Problem to solve: The lines below from the one with "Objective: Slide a" up to and including the one with "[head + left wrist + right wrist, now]" are what you should set down, exactly and without pictures.

***** Given entries

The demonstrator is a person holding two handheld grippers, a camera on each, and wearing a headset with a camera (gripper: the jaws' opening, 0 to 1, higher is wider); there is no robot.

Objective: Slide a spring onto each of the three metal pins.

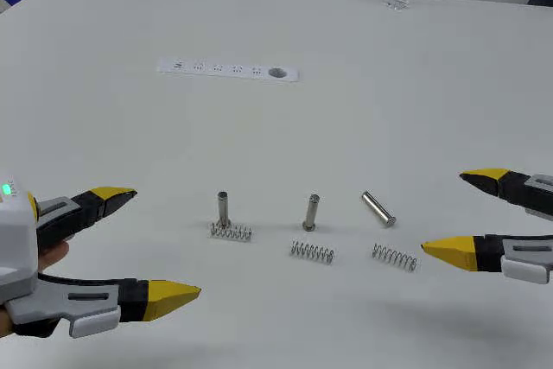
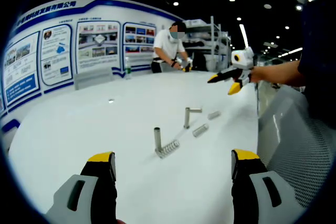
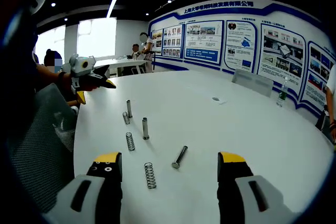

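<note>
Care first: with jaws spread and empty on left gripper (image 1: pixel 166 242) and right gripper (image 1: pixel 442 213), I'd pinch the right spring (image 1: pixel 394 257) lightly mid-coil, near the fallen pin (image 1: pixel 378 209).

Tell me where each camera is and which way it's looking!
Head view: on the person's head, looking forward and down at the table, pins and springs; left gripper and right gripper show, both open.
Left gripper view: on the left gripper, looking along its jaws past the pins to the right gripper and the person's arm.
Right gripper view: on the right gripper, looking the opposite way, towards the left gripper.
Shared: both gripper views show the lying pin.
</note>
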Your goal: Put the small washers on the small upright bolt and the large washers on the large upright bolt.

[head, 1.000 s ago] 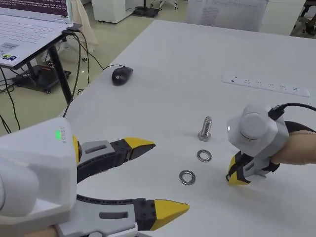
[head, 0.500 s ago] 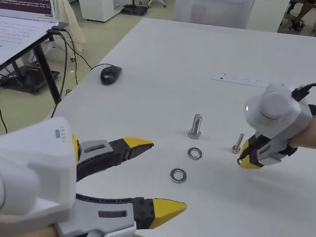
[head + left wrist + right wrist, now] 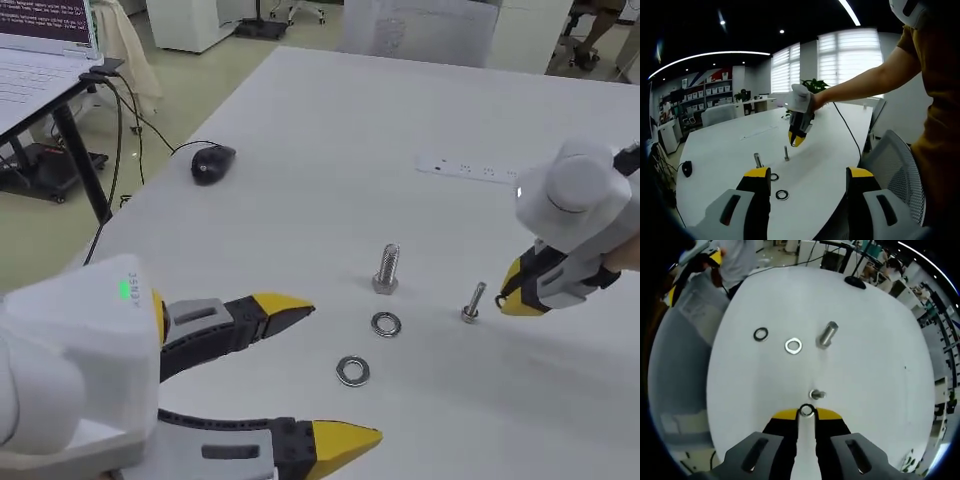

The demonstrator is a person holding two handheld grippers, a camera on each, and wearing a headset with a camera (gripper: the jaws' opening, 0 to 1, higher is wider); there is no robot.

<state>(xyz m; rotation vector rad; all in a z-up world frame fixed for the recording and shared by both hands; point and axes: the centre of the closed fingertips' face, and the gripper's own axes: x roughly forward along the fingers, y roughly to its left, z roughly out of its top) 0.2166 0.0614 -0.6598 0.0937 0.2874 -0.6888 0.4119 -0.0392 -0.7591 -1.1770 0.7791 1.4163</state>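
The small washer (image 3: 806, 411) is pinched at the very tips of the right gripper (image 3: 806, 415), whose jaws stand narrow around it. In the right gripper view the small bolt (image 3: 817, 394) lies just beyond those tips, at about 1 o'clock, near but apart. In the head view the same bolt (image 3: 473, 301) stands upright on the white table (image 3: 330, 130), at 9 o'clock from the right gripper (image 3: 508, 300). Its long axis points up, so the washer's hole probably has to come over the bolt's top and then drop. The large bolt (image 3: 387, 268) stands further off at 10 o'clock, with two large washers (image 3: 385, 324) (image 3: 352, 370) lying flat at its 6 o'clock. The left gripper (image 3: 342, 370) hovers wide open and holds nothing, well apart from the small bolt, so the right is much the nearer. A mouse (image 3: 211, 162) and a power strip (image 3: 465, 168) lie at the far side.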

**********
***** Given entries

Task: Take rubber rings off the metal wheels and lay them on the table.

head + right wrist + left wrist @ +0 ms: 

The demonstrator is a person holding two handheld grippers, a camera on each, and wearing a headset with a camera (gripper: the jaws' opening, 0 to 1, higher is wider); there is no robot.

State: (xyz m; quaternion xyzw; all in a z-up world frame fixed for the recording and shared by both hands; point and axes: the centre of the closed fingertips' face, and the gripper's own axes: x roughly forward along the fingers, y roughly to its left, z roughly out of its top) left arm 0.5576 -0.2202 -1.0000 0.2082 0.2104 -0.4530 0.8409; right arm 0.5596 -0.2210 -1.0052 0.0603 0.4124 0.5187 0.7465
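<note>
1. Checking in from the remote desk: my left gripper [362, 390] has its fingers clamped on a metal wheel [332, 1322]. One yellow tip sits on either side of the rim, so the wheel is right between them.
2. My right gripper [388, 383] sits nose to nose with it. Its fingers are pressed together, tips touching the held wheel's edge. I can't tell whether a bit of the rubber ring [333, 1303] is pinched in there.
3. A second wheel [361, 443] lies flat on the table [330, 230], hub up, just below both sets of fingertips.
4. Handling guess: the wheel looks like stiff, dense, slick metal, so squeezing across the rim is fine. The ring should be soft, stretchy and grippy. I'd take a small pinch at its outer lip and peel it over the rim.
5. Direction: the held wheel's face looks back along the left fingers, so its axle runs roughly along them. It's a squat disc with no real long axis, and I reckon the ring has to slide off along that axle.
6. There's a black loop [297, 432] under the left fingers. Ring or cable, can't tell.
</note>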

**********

Answer space:
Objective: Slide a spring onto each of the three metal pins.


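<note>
Care first: with jaws spread and empty on left gripper (image 1: pixel 166 242) and right gripper (image 1: pixel 442 213), I'd pinch the right spring (image 1: pixel 394 257) lightly mid-coil, near the fallen pin (image 1: pixel 378 209).

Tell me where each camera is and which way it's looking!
Head view: on the person's head, looking forward and down at the table, pins and springs; left gripper and right gripper show, both open.
Left gripper view: on the left gripper, looking along its jaws past the pins to the right gripper and the person's arm.
Right gripper view: on the right gripper, looking the opposite way, towards the left gripper.
Shared: both gripper views show the lying pin.
</note>
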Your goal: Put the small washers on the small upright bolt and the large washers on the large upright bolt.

[head, 1.000 s ago] 
[head, 0.500 s ago] 
[head + left wrist + right wrist, now] 

No more is needed to finish this exercise.